DIE MENSCHEN STOSSEN AUF GRANIT
Biernetzki hat sich an das Zusammenleben mit den vielen Ausländern in Bruckhausen gewöhnt – aber jetzt fühlt sie sich außerhalb des Lädchens nicht mehr sicher. Die vielen neuerdings einquartierten Menschen aus Rumänien und Bulgarien sind nicht nur ihr unheimlich. Solche Angst teilen Katrin Gems und Markus Hagedorn nicht, aber sie bestätigen: Seit einiger Zeit werden ausgerechnet jene Menschen in Bruckhausen angesiedelt, die von der Stadt als superschwierige Armutsflüchtlinge bezeichnet werden. Wie das zur »Stabilisierung« eines Viertels passen soll, dem die Stadt immer wieder einen problematisch hohen Ausländer- und Armenanteil bescheinigt, ist wieder so ein Bruckhausener Rätsel.
Bislang haben die protestierenden Bruckhausener bei der Stadt auf Granit gebissen, ebenso auswärtige Stadtexperten, Denkmalschützer und Politiker, die wie Ex-Minister Christoph Zöpel das Duisburger Vorgehen in Bruckhausen und anderen nördlichen Stadtteilen nicht als Zukunftsmodell sehen, sondern als Rückfall in die blinde Abrisswut der 60er und 70er Jahre. 50 Häuser sind schon verschwunden.
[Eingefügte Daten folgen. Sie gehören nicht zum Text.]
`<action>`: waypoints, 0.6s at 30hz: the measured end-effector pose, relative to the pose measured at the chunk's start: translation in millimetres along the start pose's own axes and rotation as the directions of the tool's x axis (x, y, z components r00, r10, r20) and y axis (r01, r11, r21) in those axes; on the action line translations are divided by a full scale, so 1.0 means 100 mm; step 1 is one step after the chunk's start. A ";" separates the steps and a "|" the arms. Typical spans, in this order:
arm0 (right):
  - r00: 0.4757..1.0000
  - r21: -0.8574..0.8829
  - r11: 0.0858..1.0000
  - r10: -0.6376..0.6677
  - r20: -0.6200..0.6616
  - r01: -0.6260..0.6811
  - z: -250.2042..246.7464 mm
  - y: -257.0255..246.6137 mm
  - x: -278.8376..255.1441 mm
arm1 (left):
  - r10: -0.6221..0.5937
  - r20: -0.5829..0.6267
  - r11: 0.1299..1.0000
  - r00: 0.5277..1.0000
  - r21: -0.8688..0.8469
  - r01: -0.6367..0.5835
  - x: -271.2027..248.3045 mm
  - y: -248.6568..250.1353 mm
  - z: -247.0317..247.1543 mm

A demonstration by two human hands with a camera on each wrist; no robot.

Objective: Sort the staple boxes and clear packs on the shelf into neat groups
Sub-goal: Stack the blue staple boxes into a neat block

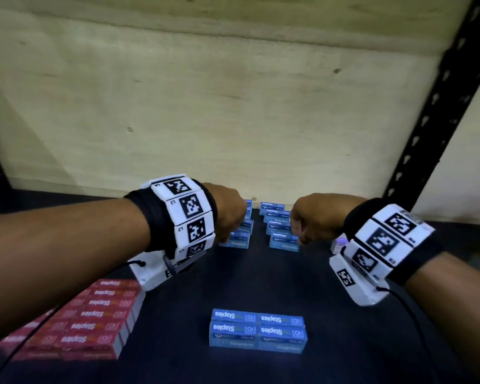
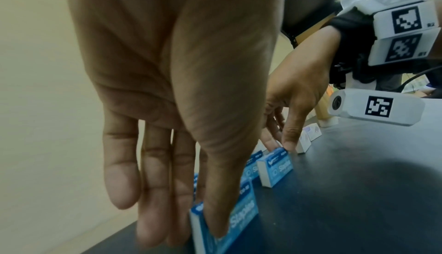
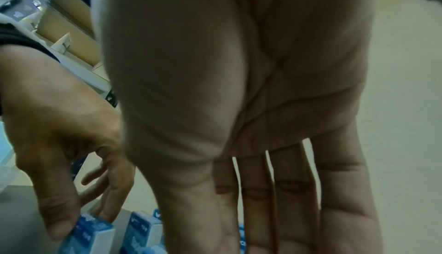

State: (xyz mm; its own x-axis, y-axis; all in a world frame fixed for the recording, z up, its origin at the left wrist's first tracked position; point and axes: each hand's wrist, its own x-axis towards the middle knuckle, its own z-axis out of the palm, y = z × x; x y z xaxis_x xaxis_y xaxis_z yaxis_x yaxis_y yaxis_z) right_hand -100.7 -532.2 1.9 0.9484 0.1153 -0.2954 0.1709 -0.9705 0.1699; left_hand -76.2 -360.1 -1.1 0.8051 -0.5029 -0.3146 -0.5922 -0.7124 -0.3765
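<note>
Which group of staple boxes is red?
The red staple boxes are the near-left block under the left forearm. The near-centre block and both far rows at the hands are blue.

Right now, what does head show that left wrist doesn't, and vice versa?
Head only: the red staple boxes stacked at the shelf's front left, and a neat block of blue staple boxes at front centre.

Left wrist only: the left hand's thumb and fingers pinching a blue box, and small white packs beyond the right hand.

Both: two rows of blue boxes at the back, each hand on its front box, and the dark shelf.
</note>
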 end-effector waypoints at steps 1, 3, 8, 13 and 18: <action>1.000 0.001 1.000 -0.007 0.000 0.007 0.00 0.00 -0.02 | 0.003 0.002 1.000 1.000 0.011 -0.003 -0.01 0.01 -0.01; 1.000 0.001 1.000 -0.028 0.002 0.028 0.00 -0.02 -0.08 | 0.014 0.000 1.000 1.000 0.000 -0.014 -0.06 0.00 -0.03; 0.995 0.042 0.995 -0.095 -0.010 0.096 0.07 -0.09 -0.35 | 0.053 0.022 0.982 0.998 -0.184 -0.048 -0.27 -0.04 0.03; 0.991 0.070 0.989 -0.125 -0.042 0.128 0.18 -0.18 -0.64 | 0.133 0.056 0.952 0.990 -0.286 -0.112 -0.52 -0.01 0.17; 0.988 0.116 0.982 -0.152 -0.004 0.152 0.24 -0.24 -0.87 | 0.157 0.064 0.947 0.986 -0.291 -0.132 -0.77 0.04 0.24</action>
State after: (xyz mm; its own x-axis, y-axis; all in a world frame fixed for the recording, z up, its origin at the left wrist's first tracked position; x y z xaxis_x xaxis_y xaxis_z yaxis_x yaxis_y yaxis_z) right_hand -194.0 -524.1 0.9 0.9124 0.2624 -0.3141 0.2806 -0.9597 0.0134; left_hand -141.1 -312.0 0.7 0.6981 -0.5761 -0.4251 -0.6572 -0.7512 -0.0613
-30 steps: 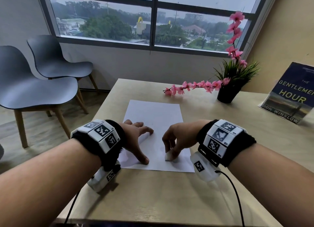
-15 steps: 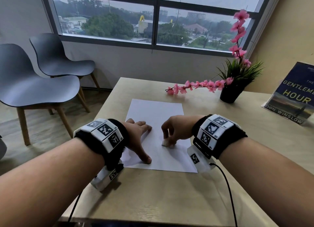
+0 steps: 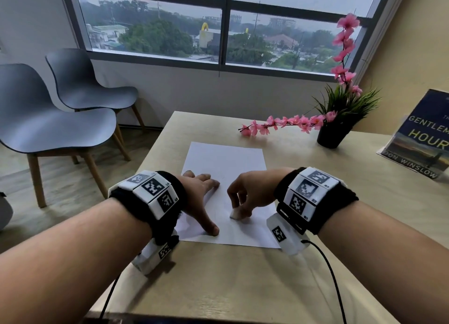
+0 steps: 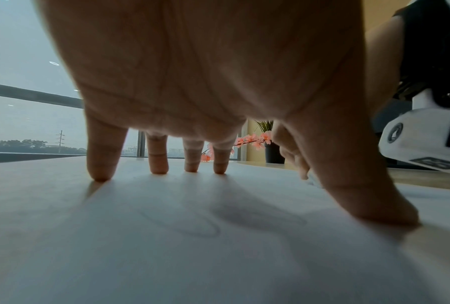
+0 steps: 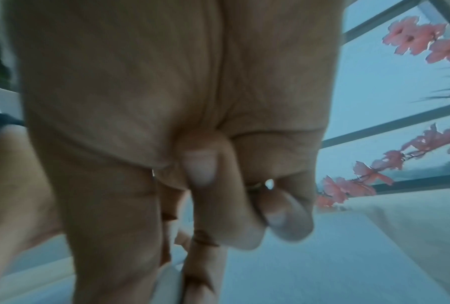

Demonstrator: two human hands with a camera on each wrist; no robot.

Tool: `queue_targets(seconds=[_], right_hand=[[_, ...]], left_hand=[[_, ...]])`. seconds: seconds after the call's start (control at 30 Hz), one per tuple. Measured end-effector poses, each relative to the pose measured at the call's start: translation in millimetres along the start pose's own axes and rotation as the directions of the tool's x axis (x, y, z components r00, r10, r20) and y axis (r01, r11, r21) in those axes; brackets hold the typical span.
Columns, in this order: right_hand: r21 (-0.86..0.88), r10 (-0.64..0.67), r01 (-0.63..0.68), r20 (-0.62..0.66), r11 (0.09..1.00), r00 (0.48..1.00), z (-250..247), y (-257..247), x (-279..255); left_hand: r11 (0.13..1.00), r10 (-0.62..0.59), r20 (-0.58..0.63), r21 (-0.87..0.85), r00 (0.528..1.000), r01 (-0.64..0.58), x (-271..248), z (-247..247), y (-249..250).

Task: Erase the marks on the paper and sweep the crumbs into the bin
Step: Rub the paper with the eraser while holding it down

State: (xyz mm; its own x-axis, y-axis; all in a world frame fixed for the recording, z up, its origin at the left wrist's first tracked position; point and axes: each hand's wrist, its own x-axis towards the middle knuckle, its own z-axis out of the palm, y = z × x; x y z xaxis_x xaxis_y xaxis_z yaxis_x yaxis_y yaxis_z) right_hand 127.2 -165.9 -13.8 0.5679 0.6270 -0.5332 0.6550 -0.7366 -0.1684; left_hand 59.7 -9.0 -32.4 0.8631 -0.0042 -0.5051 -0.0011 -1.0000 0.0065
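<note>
A white sheet of paper (image 3: 224,162) lies on the light wooden table (image 3: 315,202). My left hand (image 3: 202,197) presses on its left part with fingers spread and straight; the thumb lies near the front edge. The left wrist view shows the fingertips (image 4: 159,168) on the paper (image 4: 192,246) and faint pencil loops (image 4: 192,226) under the palm. My right hand (image 3: 245,197) pinches a small white eraser (image 3: 235,213) and holds it down on the sheet to the right of the left thumb. In the right wrist view the eraser (image 5: 167,286) shows between thumb and fingers. No bin is visible.
A black pot (image 3: 334,134) with green leaves and pink blossom branches (image 3: 286,123) stands at the back right of the table. A book (image 3: 422,139) leans at the far right. Two grey chairs (image 3: 56,129) stand to the left of the table, below a wide window.
The right hand with the eraser slid away from me across the paper, then back toward me. The left hand stayed pressed on the sheet.
</note>
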Motion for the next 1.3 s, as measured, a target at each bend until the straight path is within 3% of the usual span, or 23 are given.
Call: queue_targets(seconds=[0.2,0.4,0.57,0.73,0.9,1.1,1.3], right_hand=[[0.021,0.054,-0.052,-0.1,0.998,0.994,-2.9,-0.1,9.5],[0.015,-0.006,0.005,0.011,1.0,1.0,2.0,-5.2,0.6],[0.005,0.023,-0.022,-0.087,1.0,0.996,0.5,-3.6,3.4],[0.041,-0.074,0.072,0.074,0.997,0.994,7.1,-9.3,-10.0],[0.018,-0.027,0.029,-0.082,0.999,0.996,2.4,-6.8,-0.3],[0.05,-0.092,0.089,0.052,0.995,0.994,6.8,-11.4,-8.2],[0.039,-0.002,0.005,-0.062,0.999,0.998,-1.0,-8.2,6.6]], left_hand=[[1.0,-0.001,-0.004,-0.01,1.0,0.001,-0.1,0.8,0.0],[1.0,-0.001,-0.004,-0.013,1.0,0.001,-0.2,0.0,0.3],[1.0,-0.006,-0.003,-0.01,1.0,0.006,0.8,1.3,-0.3],[1.0,-0.003,-0.002,-0.012,1.0,0.003,0.5,0.9,-0.3],[1.0,-0.003,-0.002,-0.01,1.0,0.003,1.0,0.9,-0.8],[1.0,0.001,-0.013,-0.014,1.0,-0.001,4.0,2.8,-2.2],[1.0,0.003,-0.008,-0.012,1.0,-0.003,5.2,2.4,-2.9]])
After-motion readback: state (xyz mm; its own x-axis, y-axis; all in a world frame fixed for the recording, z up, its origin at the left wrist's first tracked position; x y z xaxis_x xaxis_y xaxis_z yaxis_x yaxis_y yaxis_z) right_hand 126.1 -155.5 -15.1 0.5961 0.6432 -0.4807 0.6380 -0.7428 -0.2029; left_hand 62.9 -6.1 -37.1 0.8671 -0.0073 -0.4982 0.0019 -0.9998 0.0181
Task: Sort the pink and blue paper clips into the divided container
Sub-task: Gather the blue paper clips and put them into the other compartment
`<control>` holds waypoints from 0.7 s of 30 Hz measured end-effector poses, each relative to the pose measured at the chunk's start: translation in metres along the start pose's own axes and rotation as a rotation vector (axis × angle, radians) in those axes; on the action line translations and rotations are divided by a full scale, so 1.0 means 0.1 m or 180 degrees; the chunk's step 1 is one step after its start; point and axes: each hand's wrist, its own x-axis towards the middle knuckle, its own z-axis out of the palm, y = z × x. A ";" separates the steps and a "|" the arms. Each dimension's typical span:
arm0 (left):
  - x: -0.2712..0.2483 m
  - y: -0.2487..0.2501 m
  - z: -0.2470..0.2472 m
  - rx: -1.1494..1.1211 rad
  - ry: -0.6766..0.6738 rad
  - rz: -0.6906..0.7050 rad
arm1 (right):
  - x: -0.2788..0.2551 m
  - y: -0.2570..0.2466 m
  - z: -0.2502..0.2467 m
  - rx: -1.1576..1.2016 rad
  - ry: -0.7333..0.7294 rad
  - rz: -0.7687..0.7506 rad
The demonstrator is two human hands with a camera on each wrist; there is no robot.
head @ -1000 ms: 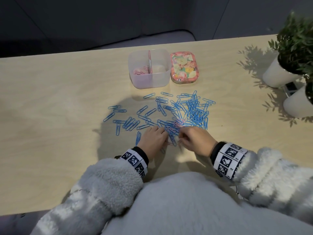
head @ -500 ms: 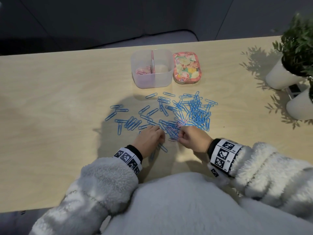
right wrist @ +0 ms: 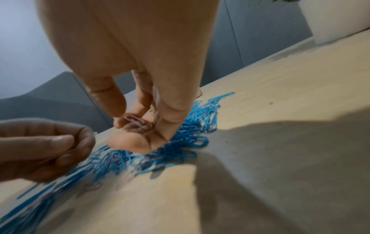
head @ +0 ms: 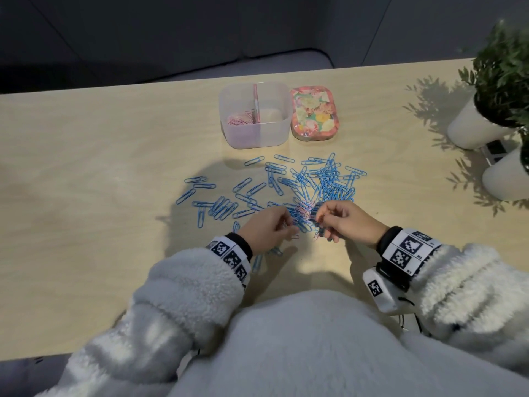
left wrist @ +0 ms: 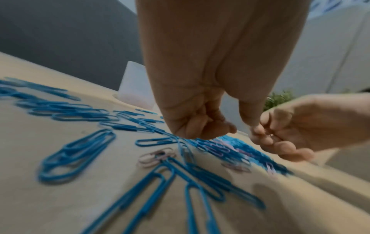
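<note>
The room is dim, with light from behind the person casting a broad shadow across the table (head: 86, 196). Both wrist views are motion-blurred and stretched toward their edges.

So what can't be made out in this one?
- Left hand: fingers curled; the left wrist and head views don't show whether they hold a clip.
- Container: right compartment's contents unclear behind the frosted wall, head view.
- Pink clips in the right hand: count hidden by fingers, right wrist view.
- Plants: cut off by the head view's right edge.
</note>
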 end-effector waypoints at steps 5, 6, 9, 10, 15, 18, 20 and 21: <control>0.01 0.00 0.12 0.1348 -0.0144 0.0528 | 0.01 0.17 0.07 -0.2076 -0.0389 -0.0716; 0.01 -0.01 0.14 0.1429 -0.0108 0.0559 | 0.01 0.18 0.07 -0.2377 -0.0446 -0.0736; 0.00 -0.03 0.17 0.1617 -0.0082 0.0618 | 0.01 0.16 0.06 -0.2750 -0.0535 -0.0660; 0.00 -0.05 0.16 0.1607 -0.0102 0.0619 | 0.00 0.14 0.07 -0.2850 -0.0517 -0.0703; -0.08 -0.27 -0.17 0.0134 0.0438 0.0028 | 0.04 0.10 0.10 -0.1721 -0.0215 -0.0773; -0.14 -0.44 -0.44 -0.0919 0.0769 -0.0401 | 0.13 0.00 0.13 -0.0417 -0.0248 -0.0336; -0.16 -0.48 -0.52 -0.1361 0.0813 -0.0617 | 0.20 -0.09 0.18 -0.0226 -0.0213 -0.0145; -0.16 -0.48 -0.53 -0.1608 0.0801 -0.0758 | 0.24 -0.12 0.21 -0.0381 -0.0134 -0.0183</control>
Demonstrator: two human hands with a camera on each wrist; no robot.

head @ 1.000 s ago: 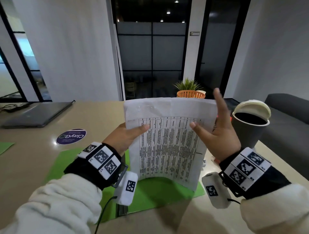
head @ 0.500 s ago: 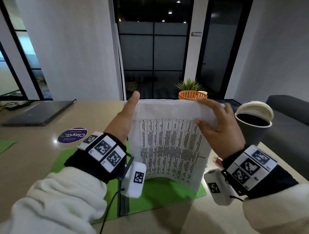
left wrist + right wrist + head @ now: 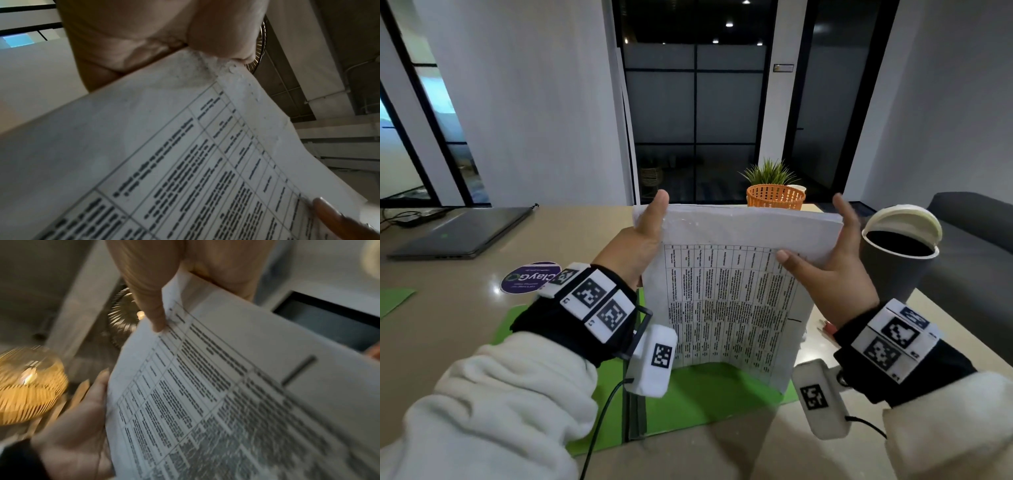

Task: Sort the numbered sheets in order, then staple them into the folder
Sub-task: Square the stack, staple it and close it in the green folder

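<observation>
Holding the sheets (image 3: 726, 291) upright between both hands, I had the stack standing on its lower edge on the open green folder (image 3: 698, 397), which lay flat on the counter (image 3: 448, 329); the printed table faced me and the top of the stack curled slightly toward me. My left hand (image 3: 635, 246) gripped the upper left corner, thumb laid up the near face to the top edge, the other fingers hidden behind the paper; in the left wrist view the thumb pressed the rough, punched-looking corner of the sheets (image 3: 185, 146). My right hand (image 3: 832, 277) pinched the upper right part of the stack, thumb across the front over the table's header row, fingers reaching up behind the right edge; the right wrist view, blurred, showed that thumb lying on the sheets (image 3: 226, 394) and my left hand (image 3: 76, 434) at the far edge. A dark bin (image 3: 897, 260) with a white swing lid stood just right of my right hand; a potted plant in an orange basket (image 3: 775, 197) sat beyond the top of the stack; a closed laptop (image 3: 462, 233) and a round purple sticker (image 3: 530, 277) lay on the counter to the left; something small and red showed near my right wrist, too hidden to identify.
</observation>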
Weitere 70 sollen folgen. Der über den »grünen« Planungsbereich hinausgehende, ungebremste Verfall macht nun auch jene skeptisch, die sich bisher im östlichen Teil Bruckhausens sicher wähnten. Dass die Entwicklungsgesellschaft ihr Büro in der angeblich erhaltenswerten Reinerstraße geschlossen hat und umgezogen ist, wirkt da wie ein ganz, ganz schlechtes Zeichen.
»Ich werd’ nicht abgerissen«, sagt Erika Mitzkat, »aber ich bin weggezogen.« Jahrzehnte hat sie in dem Stadtteil gelebt, nun war Schluss: »Dieser Müll!« Ihr Sohn fährt sie jetzt immer freitags aus dem Nachbarviertel zum Café am lebendigen Heinrichplatz, wenn Markt ist, und sonntags zur Kirche. Zurück nach Bruckhausen, jede Woche, so lange sie kann und so lange es noch ein Bruckhausen gibt.